Ebola Screening Begins at New York’s JFK Airport

© Jewel Samad/AFP/Getty Images Arriving passengers make their way from Terminal 4 at the JFK airport in New York on October 11, 2014.
© Jewel Samad/AFP/Getty Images Arriving passengers make their way from Terminal 4 at the JFK airport in New York on October 11, 2014.

Medical teams at New York’s JFK airport, armed with Ebola questionnaires and temperature guns, began screening travellers from three West African countries on Saturday as U.S. health authorities stepped up efforts to stop the spread of the virus.

John F. Kennedy Airport is the first of five U.S. airports to start enhanced screening of U.S.-bound travellers from Guinea, Liberia and Sierra Leone, where most of the outbreak’s more than 4,000 deaths have occurred.

Nearly all of the passengers travelling to the United States from those countries arrive at JFK, Newark Liberty, Washington Dulles, Chicago O’Hare and Hartsfield-Jackson Atlanta. The new procedures will begin at the other four airports on Thursday.

Buntouradu Bamgoura, 54, who was born in Guinea and lives in the United States, said she went through the new screening process after arriving from her homeland with a Paris stopover. “Yes, they did take my temperature,” she said when asked by a reporter. “It took, I think, 15 minutes.”

The screenings, which will affect only a tiny fraction of overall passengers arriving at JFK, are being conducted by the Department of Homeland Security’s Customs and Border Protection (CBP), under the direction of the Centers for Disease Control and Prevention.

There are no direct flights from the affected countries, so CBP staff identify passengers who have flown from there by looking at information about their trip and checking passports, R. Gil Kerlikowske, the CBP commissioner, told a news conference at JFK on Saturday morning.

Using infrared temperature guns, staff will check for elevated temperatures among passengers whose journeys began or included a stop in one of the three African countries.

As a temporary measure, the CBP has authorized U.S. Coast Guard personnel to take temperatures, but the CBP will contract “professional medical staff” in the future, Kerlikowske said.

Screeners will also assess passengers for signs of potential illness and ask them questions about their health and whether they may have come into contact with an Ebola patient.

For those with a fever or other symptoms or possible exposure to Ebola, the CDC will decide what steps to take next. Health authorities may decide to take a person to a hospital for evaluation, testing and treatment, or to quarantine or isolate the patient under federal law, according to the CDC.

Traveller Bamgoura said she was handed a list of guidelines for passengers who were screened and allowed to enter. The sheet offers tips for self-monitoring and instructions for doctors treating patients with Ebola-like symptoms.

JFK is the entry point for nearly half of the roughly 150 travellers who arrive daily in the United States from the three West African countries, and those passengers amount to about one-tenth of 1 percent of all international daily arrivals at the airport, the CDC said.

Dr. Jeffrey Griffiths, an infectious disease expert at Tufts University School of Medicine, said the screenings “will incrementally pick up some people” and are a valuable tool to raise awareness about early detection and treatment of the illness.
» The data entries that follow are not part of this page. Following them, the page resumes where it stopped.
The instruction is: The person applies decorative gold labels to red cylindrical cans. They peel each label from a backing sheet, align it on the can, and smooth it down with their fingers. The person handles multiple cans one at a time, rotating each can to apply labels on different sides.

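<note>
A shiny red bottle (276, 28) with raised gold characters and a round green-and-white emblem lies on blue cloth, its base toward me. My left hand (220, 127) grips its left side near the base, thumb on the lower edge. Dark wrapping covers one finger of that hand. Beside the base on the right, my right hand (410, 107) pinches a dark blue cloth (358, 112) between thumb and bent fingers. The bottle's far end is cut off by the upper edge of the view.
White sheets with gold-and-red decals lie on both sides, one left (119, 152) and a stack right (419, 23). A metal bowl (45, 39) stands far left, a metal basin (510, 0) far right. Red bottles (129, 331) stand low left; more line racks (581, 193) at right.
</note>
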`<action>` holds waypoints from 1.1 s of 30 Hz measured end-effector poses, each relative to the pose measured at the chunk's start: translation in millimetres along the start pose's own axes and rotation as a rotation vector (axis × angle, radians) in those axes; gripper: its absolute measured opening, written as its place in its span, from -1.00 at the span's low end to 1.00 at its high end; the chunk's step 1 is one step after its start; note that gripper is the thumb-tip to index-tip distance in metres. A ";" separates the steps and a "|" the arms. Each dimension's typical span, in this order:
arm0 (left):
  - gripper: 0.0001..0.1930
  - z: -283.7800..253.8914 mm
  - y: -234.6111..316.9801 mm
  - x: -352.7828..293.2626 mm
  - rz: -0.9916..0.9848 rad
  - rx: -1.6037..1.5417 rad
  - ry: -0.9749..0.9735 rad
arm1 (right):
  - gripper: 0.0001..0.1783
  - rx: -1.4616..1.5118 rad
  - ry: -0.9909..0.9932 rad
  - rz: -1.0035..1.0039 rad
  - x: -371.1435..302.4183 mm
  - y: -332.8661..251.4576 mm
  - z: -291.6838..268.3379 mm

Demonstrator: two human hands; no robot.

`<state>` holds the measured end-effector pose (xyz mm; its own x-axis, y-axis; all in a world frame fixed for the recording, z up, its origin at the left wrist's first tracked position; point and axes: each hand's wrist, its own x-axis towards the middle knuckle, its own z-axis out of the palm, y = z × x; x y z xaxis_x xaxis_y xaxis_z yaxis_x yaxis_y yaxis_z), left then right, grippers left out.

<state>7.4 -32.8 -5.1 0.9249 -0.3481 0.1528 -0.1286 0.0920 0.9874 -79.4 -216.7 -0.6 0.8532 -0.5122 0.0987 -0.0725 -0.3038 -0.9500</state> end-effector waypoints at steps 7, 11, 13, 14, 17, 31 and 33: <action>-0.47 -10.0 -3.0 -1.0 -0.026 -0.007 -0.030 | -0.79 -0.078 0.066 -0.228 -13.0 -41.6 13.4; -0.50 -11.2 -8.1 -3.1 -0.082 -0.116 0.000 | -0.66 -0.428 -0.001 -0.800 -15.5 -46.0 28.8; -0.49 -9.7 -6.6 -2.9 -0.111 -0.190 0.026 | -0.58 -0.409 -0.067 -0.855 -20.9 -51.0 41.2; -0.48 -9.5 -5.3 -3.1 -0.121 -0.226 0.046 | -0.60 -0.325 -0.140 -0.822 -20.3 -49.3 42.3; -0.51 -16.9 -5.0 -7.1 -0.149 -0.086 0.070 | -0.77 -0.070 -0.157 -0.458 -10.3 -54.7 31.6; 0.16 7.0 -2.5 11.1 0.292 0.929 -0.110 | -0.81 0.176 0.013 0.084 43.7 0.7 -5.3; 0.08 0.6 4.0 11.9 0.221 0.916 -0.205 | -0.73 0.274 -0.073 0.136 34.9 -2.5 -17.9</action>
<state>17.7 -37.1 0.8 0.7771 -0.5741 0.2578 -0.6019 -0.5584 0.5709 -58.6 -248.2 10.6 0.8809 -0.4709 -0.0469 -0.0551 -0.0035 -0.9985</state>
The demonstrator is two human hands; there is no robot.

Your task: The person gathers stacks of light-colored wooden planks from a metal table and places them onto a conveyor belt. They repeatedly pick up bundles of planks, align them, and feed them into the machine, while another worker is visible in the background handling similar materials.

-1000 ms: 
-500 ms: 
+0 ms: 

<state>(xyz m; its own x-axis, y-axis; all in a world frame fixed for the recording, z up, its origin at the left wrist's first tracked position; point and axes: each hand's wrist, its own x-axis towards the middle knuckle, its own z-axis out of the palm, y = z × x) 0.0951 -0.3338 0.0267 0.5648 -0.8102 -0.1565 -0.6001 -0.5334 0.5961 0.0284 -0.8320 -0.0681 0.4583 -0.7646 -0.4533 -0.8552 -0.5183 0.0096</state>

The CDC said the airport screening is just one aspect of an overall strategy to fight the spread of Ebola.

“No matter how many of these procedures are put into place, we can’t get the risk to zero,” said Martin Cetron, director of the CDC’s Division of Global Migration and Quarantine. “This new entry-screening procedure is just one part of a multi-layered approach,” he told the JFK news conference.

Even so, the screening has its critics.

Lawrence Gostin, who teaches global health law at Georgetown Law School, said such monitoring “had virtually no effectiveness” when used in Canada and Asia during the SARS outbreak in 2002.

In addition, travellers with a fever can evade detection by taking over-the-counter medication during the flight, he said.

People also could lie on questionnaires, said Dr. David Mabey, a professor at the London School of Hygiene and Tropical Medicine. “People may not fill them in very truthfully. They don’t want to be delayed for hours,” Mabey said.

Passengers are already screened when they depart from the three West African countries. In the two months since those screenings began, only 77 of the 36,000 screened travellers were denied boarding, the CDC said. Many of them were diagnosed later with malaria, and none with Ebola.

Thomas Eric Duncan, who died of Ebola in Dallas this week, was able to fly to the United States from Liberia because he didn’t have a fever when screened before he departed.

Duncan filled out a questionnaire saying he had not been in contact with anyone infected with Ebola. Liberian officials have said Duncan lied on the questionnaire and had been in contact with a pregnant woman who later died. However, a friend of his family has said Duncan did not know the woman had Ebola.